A brand new Tax Court Memo ruling gives us yet another glimpse into how the IRS defeats Family Limited Partnerships (FLPs). See Estate of Gore v. Commissioner, T.C. Memo. 2007-169 (6/27/07).
After transferring funds to the FLP, the decedent did not execute any other documents confirming any transfer of assets to the partnership. The FLP never operated a business, engaged in any investment activity, or held legal title to any assets.
Decedent’s daughter deposited dividends and interest into the decedent’s personal bank accounts from the assets which had supposedly been contributed to the FLP. Also, the individual stocks were still registered in the decendent’s and her pre-deceased husband’s names. It wasn’t until three months after she died that the FLP delivered stock certificates to the custodian…
The estate tax return did not include these assets that were purportedly contributed to the FLP. On exam, the IRS added the value of those assets to the taxable estate, because, it argued, the transfer was incomplete and the assets remained part of the estate.

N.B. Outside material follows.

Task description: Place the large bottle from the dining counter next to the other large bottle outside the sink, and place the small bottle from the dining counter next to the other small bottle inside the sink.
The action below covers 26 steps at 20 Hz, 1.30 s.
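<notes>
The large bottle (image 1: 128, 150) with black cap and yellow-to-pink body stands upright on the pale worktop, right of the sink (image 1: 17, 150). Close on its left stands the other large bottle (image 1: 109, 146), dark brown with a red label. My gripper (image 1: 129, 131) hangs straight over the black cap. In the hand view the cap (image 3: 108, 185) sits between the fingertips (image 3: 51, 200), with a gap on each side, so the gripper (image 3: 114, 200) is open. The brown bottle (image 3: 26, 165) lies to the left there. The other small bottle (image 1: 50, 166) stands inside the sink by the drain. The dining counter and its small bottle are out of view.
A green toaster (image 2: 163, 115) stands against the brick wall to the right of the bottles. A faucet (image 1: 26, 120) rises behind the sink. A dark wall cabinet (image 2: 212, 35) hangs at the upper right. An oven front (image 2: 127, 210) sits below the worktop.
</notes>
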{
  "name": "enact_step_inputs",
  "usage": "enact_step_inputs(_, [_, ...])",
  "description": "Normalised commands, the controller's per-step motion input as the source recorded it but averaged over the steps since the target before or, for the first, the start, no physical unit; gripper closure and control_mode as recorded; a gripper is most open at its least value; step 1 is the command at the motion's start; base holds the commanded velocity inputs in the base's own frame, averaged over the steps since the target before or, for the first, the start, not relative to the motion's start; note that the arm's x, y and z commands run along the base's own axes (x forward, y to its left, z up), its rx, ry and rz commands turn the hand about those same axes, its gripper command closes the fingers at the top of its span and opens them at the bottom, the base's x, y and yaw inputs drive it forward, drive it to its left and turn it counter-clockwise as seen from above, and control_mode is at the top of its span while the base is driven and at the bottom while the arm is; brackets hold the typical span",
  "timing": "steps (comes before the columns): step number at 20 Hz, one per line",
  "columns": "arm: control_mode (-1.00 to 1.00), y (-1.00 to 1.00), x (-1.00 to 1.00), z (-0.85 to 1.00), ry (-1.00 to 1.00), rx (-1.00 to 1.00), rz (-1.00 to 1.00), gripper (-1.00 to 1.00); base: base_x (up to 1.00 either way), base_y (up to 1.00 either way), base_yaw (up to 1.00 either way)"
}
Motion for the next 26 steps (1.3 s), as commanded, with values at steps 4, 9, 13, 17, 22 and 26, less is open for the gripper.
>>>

The Tax Court agreed and held that her post-contribution 1) exercise of control 2) personal use of those assets, and 3) lack of credible evidence the FLP held legal title to the assets, rendered the transfer incomplete. Therefore, the assets were includible in her estate.
So, where the popular press may lead us to believe FLPs are dead or dying, the reality is that bad facts produce bad results every time.